(Provided entries):
* * * * * * * * *

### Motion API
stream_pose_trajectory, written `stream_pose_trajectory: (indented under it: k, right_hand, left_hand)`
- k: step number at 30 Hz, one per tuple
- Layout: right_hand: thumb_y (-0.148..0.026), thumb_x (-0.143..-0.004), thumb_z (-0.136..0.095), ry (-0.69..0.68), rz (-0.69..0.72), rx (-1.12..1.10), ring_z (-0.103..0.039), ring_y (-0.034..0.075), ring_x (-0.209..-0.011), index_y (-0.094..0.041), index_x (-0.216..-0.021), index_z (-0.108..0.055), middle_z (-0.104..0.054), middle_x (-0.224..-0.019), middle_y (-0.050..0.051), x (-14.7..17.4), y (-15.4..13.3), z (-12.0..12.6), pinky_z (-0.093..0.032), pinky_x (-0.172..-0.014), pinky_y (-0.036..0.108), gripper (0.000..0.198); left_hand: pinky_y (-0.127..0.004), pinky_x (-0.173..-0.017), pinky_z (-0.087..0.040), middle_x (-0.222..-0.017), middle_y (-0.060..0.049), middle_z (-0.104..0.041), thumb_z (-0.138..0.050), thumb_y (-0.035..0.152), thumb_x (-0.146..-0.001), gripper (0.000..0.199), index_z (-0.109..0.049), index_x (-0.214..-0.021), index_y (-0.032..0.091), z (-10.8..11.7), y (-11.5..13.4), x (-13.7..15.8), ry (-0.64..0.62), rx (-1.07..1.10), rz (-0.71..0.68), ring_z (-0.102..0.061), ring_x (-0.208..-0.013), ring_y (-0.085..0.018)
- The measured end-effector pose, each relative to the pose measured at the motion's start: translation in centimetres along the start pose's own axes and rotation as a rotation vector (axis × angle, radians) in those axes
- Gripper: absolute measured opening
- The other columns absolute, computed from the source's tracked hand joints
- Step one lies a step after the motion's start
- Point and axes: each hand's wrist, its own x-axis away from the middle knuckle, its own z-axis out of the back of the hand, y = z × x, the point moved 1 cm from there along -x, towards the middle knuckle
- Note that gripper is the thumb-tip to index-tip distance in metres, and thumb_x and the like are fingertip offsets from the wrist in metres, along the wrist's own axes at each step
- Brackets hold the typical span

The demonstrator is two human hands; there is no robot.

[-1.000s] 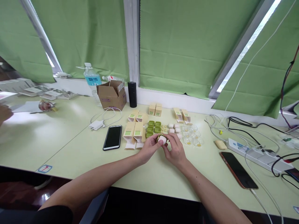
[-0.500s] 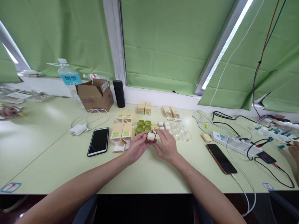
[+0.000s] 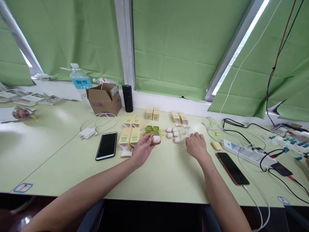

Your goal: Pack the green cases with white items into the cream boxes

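Note:
My left hand (image 3: pixel 142 149) is closed around a small green cup with a pale pink rounded piece (image 3: pixel 155 139) seated in it. To the right, my right hand (image 3: pixel 196 145) has its fingers curled down at the clear plastic pieces (image 3: pixel 183 132); what they pinch, if anything, is hidden. Between the hands lie several loose pale pink pieces (image 3: pixel 170 135) and tiny yellowish parts (image 3: pixel 163 130). More green cups (image 3: pixel 152 128) stand behind my left hand. Beside it are small open cardboard boxes (image 3: pixel 129 137) with green labels.
A white-edged phone (image 3: pixel 106 145) lies left, near a white charger (image 3: pixel 87 133). At the back are a brown carton (image 3: pixel 103 101), a black flask (image 3: pixel 127 98) and a water bottle (image 3: pixel 81 83). Another phone (image 3: pixel 232 169), a power strip (image 3: pixel 238 151) and tangled cables are on the right.
My right hand has left the held green cup and moved right to the clear plastic pieces. The cup with the pink piece stays in my left hand. The view has shifted slightly.

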Motion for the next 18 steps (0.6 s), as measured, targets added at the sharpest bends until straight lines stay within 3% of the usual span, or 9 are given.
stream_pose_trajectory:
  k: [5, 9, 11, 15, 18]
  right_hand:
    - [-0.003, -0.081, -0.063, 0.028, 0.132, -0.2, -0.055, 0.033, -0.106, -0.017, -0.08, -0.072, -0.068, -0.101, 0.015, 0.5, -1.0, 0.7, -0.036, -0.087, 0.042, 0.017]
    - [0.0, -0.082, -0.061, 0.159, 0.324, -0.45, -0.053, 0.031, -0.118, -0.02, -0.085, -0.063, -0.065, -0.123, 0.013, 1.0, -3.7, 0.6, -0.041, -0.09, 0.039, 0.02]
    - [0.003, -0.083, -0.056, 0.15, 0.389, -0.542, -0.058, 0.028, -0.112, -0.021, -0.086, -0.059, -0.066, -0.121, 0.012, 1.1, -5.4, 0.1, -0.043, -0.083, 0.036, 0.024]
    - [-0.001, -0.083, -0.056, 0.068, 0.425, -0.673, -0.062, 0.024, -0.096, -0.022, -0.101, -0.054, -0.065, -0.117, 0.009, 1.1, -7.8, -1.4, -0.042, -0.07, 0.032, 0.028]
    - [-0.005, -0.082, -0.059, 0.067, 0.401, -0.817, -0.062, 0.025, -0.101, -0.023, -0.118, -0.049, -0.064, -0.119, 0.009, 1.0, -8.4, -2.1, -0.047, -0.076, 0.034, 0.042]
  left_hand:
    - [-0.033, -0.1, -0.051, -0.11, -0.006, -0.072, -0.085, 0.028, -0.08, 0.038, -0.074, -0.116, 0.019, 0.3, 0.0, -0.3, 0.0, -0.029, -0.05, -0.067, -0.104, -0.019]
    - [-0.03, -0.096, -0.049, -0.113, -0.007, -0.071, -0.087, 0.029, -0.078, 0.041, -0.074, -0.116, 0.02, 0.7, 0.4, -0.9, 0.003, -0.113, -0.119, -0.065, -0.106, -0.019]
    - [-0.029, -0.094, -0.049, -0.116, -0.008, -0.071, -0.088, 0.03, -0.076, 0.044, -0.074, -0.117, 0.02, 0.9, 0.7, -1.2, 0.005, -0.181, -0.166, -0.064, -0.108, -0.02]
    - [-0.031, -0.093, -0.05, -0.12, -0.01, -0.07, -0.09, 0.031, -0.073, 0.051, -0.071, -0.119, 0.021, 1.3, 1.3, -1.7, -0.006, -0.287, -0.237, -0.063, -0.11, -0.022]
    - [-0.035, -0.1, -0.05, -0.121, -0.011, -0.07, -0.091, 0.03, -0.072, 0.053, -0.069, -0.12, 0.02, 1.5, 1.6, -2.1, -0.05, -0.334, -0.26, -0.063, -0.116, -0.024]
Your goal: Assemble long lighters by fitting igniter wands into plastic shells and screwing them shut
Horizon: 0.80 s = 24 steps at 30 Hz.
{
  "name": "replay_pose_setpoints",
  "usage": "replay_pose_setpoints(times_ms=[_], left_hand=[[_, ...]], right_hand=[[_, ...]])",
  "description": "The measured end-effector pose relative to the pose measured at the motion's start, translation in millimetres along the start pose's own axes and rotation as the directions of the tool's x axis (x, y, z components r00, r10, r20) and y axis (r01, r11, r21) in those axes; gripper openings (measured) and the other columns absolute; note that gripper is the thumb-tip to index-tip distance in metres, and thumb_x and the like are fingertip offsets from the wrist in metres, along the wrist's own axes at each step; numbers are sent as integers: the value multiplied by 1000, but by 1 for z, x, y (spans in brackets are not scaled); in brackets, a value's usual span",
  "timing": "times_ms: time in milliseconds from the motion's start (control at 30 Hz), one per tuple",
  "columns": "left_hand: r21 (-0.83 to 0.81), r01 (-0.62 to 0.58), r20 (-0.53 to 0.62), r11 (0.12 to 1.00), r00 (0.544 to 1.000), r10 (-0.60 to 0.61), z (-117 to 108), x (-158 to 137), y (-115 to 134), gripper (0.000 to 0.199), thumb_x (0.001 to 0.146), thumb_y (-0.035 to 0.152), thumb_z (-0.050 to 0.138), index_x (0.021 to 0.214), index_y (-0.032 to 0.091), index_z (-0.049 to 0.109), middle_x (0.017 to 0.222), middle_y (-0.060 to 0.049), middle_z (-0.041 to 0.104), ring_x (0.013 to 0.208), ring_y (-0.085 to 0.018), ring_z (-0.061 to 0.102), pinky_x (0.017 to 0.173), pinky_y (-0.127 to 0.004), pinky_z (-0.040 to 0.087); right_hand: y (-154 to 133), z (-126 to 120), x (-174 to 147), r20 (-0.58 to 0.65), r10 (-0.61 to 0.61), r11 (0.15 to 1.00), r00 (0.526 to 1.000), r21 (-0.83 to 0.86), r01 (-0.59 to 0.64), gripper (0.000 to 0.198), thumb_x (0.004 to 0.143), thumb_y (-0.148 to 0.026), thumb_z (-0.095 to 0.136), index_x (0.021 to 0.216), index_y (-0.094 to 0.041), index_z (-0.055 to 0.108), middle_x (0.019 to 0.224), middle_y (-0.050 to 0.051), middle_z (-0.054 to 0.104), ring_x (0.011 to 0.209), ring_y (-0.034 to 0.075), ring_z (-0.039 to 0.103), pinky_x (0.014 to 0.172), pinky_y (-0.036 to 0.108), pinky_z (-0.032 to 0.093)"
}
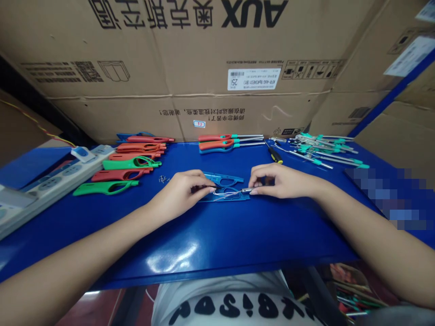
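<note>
Two blue lighter handle halves lie on the table between my hands: a rear half [228,179] and a front half [234,198]. Thin pale wires [222,194] run across the front half. My left hand [180,192] is closed in a pinch over the left end of that half, on a small dark part [214,187] at the wires' end. At the other end, my right hand [277,181] pinches a short silver metal piece [247,190]. What lies beneath the fingers of both hands is hidden.
Red and green lighter handles [120,174] lie in a row at left, beside a white power strip [50,181]. Long-necked lighters [217,145], a yellow-black screwdriver [276,156] and a pile of metal lighter tubes [326,151] lie behind. Cardboard [190,59] walls the back.
</note>
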State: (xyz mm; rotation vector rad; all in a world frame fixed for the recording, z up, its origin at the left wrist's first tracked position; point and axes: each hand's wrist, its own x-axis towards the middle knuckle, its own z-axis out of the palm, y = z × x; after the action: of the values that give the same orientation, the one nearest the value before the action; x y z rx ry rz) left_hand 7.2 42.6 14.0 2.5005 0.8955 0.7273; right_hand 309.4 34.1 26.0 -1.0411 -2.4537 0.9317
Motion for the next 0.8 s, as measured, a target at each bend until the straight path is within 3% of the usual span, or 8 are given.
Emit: replay_pose_setpoints(times_ms=[133,333,600,800], left_hand=[[33,-41,27,999,999,40,3,-2,-1,22,98,24,57,105,18,77,91,-7,73,81,-17,68,74,-28,54],[36,-49,35,998,998,47,4,-3,1,21,97,21,59,106,18,77,94,-7,73,84,-17,69,77,-29,55],[55,-73,34,996,997,72,9,-3,1,20,97,21,59,105,19,77,96,-7,72,87,-19,70,83,-32,58],[67,-69,39,995,997,66,10,-3,3,21,97,21,58,105,18,77,96,-8,74,87,-20,71,83,-33,58]], right_hand=[[-1,-1,-1,-16,85,996,996,-22,-85,26,86,-42,71,90,-16,71,84,4,70,74,15,61,67,27,47],[-2,-3,-2,33,66,994,997,-90,-63,22,86,-39,72,83,-17,71,86,4,71,80,16,63,74,28,48],[-1,3,0,62,-33,987,998,-153,42,21,90,-36,70,83,-16,73,81,3,65,74,14,57,69,26,44],[-2,2,-1,57,-6,979,998,-201,18,19,91,-33,68,83,-17,75,80,4,64,74,14,59,67,26,44]])
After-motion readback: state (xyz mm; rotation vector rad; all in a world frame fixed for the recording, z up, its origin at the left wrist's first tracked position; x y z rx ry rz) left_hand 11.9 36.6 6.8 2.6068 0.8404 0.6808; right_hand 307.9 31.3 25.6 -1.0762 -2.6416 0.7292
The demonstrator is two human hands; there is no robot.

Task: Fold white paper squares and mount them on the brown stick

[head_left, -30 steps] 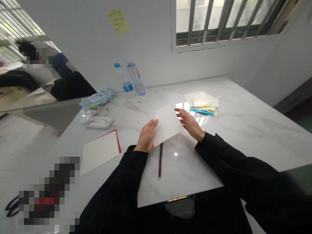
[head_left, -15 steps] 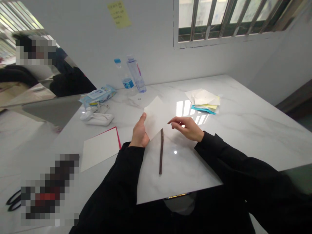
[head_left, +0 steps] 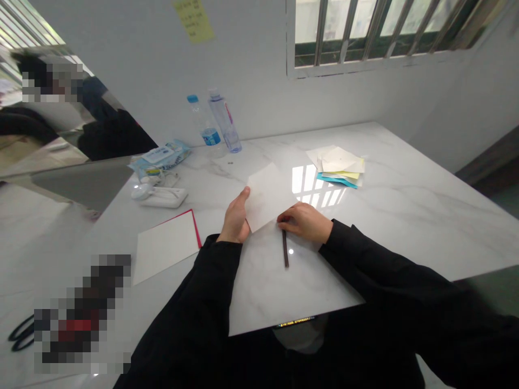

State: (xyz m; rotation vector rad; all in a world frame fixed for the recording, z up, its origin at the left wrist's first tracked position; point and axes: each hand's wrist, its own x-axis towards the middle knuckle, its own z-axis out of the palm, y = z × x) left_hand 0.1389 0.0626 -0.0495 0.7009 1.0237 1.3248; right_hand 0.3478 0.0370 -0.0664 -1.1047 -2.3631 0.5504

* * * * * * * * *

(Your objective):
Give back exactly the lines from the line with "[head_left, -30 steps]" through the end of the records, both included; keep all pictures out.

(Answer space):
[head_left, -30 steps] 
[head_left, -15 steps] 
[head_left, +0 steps] 

State: (xyz m; rotation vector rad; all in a world frame fixed for the recording, z up, its origin at the left wrist's first tracked position; point and axes: each hand's wrist, its own x-axis towards the middle knuckle, its own z-axis out of the palm, y = z × x) left_hand 0.1389 0.0626 -0.0495 0.7009 1.0237 1.3248; right_hand 0.3478 0.0370 -0.0664 -1.1047 -2.3631 0.5504

No further work is required for this exercise.